● **WHAT TO DO**
Please print the listing that follows word for word, but skip any pictures it holds.

● **DATA**
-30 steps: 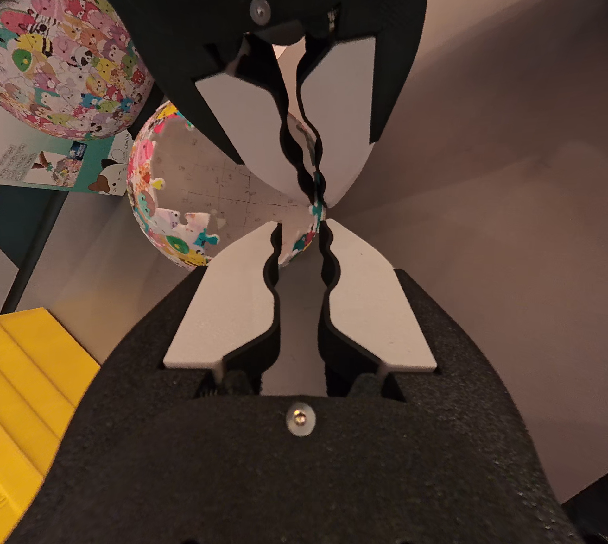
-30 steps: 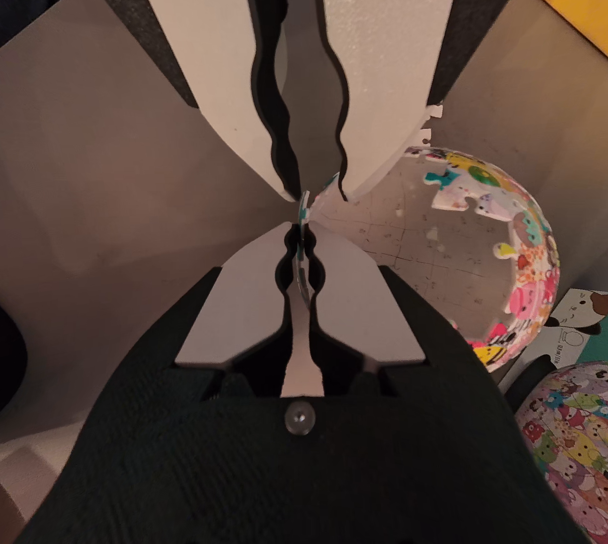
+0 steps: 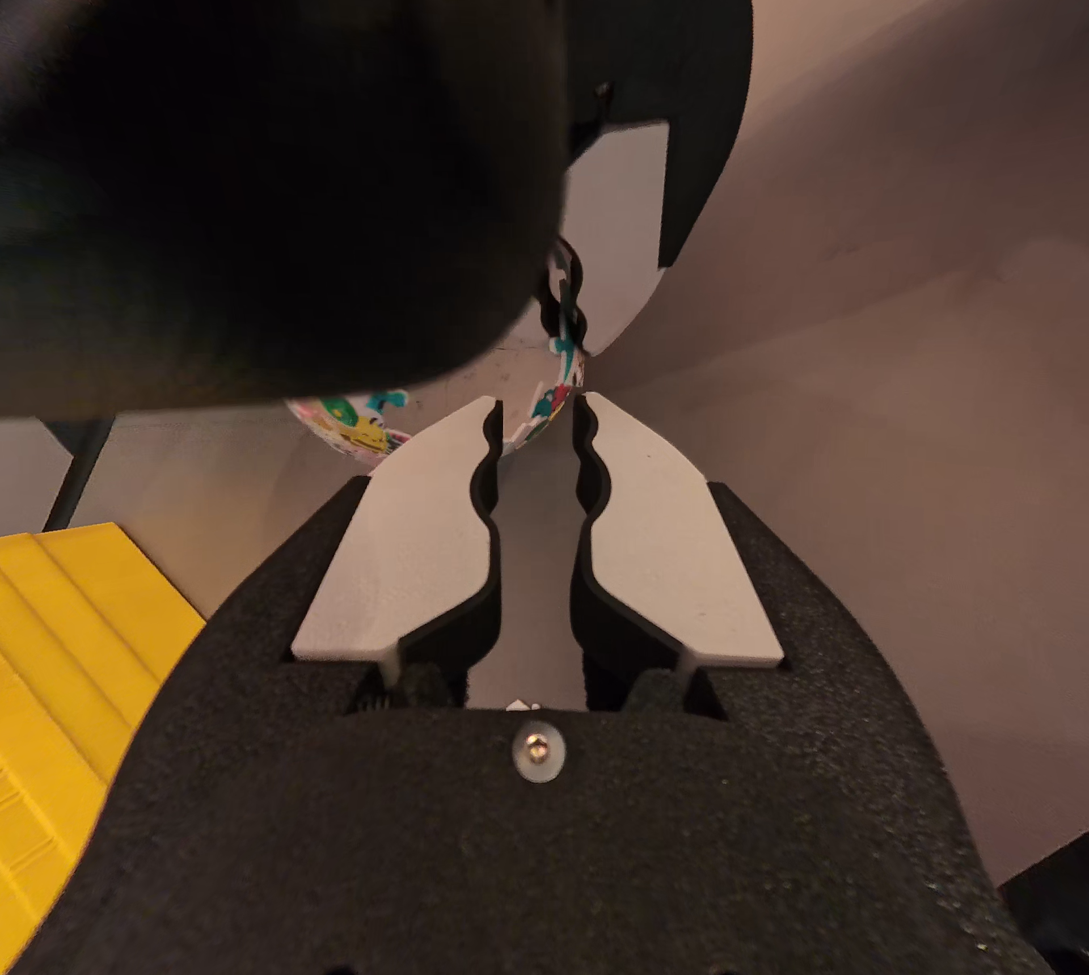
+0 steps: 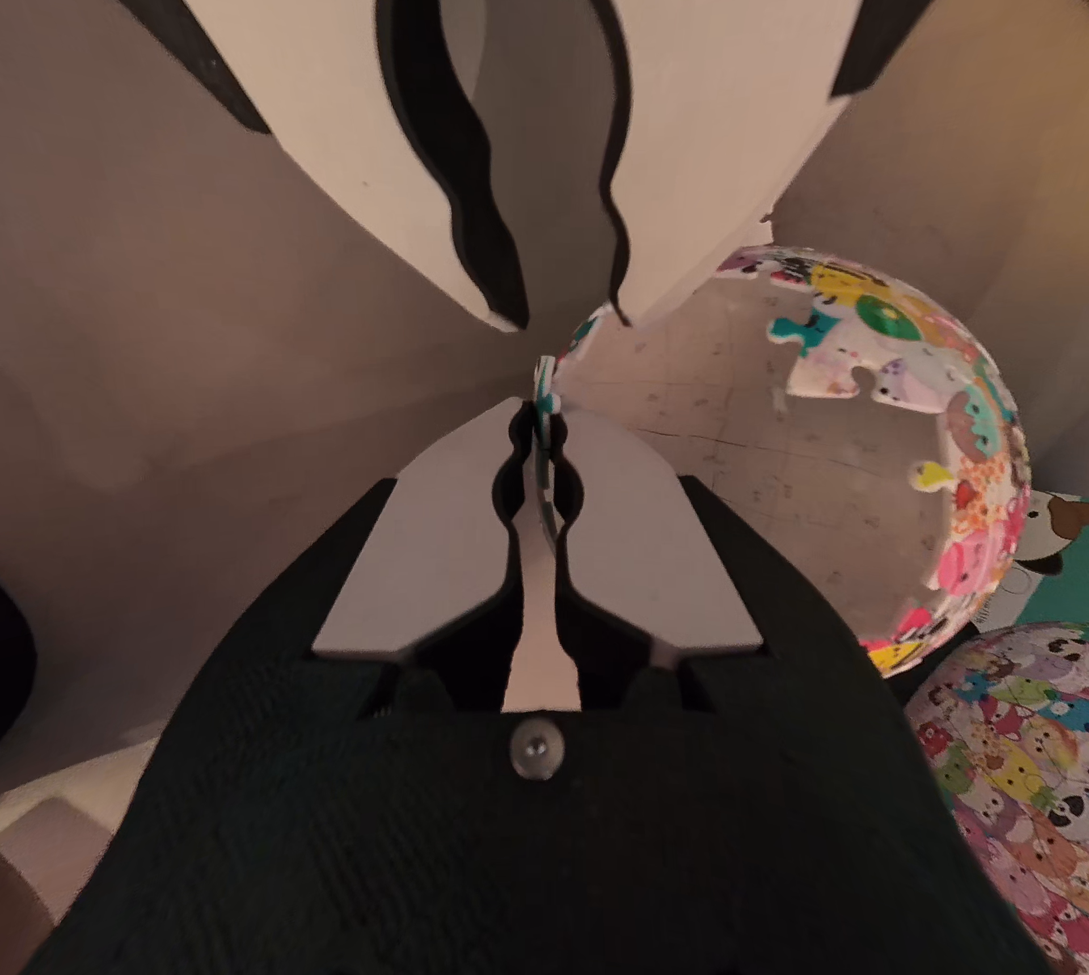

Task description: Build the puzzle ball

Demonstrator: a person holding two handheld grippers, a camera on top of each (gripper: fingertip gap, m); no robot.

● **SOLUTION TO THE EXERCISE**
-30 steps: 
-30 steps: 
+0 steps: 
+0 steps: 

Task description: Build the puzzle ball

Demonstrator: a person holding two handheld grippers, a camera on top of each (gripper: fingertip gap, m); no robot.

Here the output is complete.